SALINAS, Calif. - The scorching September sun can make it feel like winter is still far away, but those living on the streets of Salinas are aware of what's around the corner.
"Oh yes, I am," said Kenneth Cox, homeless since 2014.
The news of a warming shelter this year traveled fast. On Tuesday, Monterey County and the City of Salinas agreed to put the temporary facility at 111 W. Alisal St., where the Public Defenders’ Office is.
Cox already has the place on his radar.
"I'm going to try to. It would save me having to worry about over here at the Victory Mission," Cox said.

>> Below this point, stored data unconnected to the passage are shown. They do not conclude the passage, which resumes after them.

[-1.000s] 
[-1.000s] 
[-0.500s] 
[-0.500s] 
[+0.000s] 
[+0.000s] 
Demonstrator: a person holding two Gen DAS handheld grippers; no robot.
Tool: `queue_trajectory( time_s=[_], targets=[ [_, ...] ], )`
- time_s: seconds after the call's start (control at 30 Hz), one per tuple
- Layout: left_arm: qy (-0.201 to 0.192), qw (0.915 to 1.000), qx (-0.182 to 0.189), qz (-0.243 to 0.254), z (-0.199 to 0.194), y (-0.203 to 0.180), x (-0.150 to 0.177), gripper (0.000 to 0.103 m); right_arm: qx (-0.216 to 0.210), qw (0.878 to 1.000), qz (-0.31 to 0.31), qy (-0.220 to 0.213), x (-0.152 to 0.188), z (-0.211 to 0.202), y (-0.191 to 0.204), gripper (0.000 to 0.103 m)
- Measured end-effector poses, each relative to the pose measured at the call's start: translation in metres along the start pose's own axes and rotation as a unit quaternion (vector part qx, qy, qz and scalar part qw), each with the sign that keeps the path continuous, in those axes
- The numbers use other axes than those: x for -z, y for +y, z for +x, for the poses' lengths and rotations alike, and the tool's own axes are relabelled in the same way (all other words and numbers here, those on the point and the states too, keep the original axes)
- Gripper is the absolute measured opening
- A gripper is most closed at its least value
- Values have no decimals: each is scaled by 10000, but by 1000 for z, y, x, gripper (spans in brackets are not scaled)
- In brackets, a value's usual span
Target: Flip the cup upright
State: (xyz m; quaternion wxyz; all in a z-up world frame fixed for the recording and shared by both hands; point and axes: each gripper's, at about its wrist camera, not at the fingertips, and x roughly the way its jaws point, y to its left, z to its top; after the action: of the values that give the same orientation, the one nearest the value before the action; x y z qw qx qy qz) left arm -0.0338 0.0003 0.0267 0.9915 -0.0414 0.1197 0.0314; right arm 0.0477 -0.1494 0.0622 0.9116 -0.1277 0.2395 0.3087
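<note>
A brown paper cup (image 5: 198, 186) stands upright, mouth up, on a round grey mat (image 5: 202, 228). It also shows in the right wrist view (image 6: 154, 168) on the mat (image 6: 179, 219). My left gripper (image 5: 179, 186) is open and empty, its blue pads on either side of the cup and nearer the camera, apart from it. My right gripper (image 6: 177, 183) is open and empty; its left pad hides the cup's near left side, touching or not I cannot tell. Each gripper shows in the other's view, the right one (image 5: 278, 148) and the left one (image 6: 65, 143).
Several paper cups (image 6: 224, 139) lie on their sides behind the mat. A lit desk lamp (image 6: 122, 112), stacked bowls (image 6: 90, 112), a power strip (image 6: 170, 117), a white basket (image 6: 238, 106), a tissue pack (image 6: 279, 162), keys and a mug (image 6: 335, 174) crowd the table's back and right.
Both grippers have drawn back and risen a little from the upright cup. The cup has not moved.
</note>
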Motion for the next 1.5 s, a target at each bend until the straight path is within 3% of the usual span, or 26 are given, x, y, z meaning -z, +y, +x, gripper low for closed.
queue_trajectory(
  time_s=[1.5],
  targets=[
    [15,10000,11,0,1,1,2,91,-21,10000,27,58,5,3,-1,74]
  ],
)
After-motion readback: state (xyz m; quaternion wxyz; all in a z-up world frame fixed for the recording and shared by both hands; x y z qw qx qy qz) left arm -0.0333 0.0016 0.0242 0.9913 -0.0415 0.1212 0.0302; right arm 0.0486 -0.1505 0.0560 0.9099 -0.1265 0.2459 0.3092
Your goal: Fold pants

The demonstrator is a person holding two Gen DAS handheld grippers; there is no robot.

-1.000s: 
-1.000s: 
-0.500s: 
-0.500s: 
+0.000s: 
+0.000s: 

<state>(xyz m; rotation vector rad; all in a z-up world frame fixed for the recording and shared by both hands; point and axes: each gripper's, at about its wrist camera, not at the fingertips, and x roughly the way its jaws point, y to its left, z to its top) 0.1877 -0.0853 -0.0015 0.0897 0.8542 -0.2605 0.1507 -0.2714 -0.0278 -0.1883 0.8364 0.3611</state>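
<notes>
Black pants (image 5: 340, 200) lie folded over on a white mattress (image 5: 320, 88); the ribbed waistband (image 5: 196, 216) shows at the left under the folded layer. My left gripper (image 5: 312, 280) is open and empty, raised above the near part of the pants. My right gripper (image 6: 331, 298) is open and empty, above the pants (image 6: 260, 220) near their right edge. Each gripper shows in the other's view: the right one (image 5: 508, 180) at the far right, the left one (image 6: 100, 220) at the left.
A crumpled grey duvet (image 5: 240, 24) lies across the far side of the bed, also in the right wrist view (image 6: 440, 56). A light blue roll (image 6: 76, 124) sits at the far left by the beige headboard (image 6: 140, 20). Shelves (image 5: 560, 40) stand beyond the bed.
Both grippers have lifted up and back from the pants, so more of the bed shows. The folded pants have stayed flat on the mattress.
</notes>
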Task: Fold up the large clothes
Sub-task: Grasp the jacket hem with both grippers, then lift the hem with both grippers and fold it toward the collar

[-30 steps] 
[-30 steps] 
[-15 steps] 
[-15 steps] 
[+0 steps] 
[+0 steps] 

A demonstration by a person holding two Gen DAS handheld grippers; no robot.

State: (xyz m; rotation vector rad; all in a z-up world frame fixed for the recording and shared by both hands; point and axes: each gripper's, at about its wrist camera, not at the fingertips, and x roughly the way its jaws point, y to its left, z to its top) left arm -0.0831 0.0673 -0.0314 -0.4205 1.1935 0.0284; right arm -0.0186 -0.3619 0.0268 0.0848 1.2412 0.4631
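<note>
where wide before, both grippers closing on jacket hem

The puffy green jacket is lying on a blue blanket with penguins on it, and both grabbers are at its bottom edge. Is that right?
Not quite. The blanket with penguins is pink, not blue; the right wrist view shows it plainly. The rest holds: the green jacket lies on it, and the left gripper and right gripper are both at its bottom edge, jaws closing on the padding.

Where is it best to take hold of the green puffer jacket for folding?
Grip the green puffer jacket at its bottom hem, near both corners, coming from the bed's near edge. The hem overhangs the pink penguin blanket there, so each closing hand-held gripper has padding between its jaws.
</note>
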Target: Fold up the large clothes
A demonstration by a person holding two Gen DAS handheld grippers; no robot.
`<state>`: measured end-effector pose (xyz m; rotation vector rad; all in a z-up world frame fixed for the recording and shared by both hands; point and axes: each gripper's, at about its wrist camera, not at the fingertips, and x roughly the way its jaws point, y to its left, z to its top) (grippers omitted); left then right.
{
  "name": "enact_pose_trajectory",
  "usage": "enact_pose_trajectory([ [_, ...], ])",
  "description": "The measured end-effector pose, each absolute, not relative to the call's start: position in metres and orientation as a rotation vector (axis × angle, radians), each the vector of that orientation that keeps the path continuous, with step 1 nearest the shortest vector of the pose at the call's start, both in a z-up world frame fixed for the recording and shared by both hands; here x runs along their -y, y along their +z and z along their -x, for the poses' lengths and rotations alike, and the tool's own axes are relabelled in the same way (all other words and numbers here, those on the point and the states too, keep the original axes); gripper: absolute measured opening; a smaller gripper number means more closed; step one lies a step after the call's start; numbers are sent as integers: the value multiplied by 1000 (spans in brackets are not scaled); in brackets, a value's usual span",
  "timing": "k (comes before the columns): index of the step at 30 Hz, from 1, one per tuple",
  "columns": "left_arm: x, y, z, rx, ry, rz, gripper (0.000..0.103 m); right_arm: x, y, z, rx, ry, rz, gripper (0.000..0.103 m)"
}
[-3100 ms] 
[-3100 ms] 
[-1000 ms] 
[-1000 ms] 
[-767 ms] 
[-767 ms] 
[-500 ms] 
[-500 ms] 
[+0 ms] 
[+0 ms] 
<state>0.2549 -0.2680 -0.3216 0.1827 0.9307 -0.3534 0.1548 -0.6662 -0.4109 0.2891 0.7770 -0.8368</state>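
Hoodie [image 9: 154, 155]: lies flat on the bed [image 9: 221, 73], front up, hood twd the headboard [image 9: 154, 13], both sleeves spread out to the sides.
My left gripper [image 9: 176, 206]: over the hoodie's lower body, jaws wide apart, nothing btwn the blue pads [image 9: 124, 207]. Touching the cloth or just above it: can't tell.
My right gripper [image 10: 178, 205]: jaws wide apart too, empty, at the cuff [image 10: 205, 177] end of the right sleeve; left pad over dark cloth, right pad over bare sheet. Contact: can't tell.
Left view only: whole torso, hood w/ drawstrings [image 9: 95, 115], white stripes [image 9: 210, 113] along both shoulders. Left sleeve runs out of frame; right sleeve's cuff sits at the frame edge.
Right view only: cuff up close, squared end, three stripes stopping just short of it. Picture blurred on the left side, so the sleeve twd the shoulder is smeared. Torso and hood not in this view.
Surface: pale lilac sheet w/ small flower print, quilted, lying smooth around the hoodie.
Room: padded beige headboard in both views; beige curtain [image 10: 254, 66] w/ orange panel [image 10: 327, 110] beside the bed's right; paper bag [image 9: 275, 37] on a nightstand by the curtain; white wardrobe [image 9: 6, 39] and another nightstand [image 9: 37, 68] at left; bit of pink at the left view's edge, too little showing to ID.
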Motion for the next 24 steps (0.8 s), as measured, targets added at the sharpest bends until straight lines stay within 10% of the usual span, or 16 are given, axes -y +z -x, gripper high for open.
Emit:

The warming shelter is a short-term solution to a long-standing, and growing problem for the city. The homeless population more than doubled from 2015 to 2017.
"The community wants a solution to homelessness. The community wants shelters. They just want them somewhere else and they want someone else to pay for it," said Elliot Robinson, Monterey County social services director.
That, compounded by rising rent, make it hard for individuals and families to get housing.
This time, the county and the city are going to pay for it, beginning with a winter shelter while getting a permanent one in place. And Salinas Mayor Joe Gunter said families will take priority.
"They do for housing, more so than a single male that's out there that may have a drug problem. We have made it a priority to get the children, the families, and seniors off the streets," Gunter said.
The city has a budget cap of $240,000 for this project and the county will make up the rest.
The shelter will be open between November and May.
It's expected to accommodate 70 people, but it will not allow pets.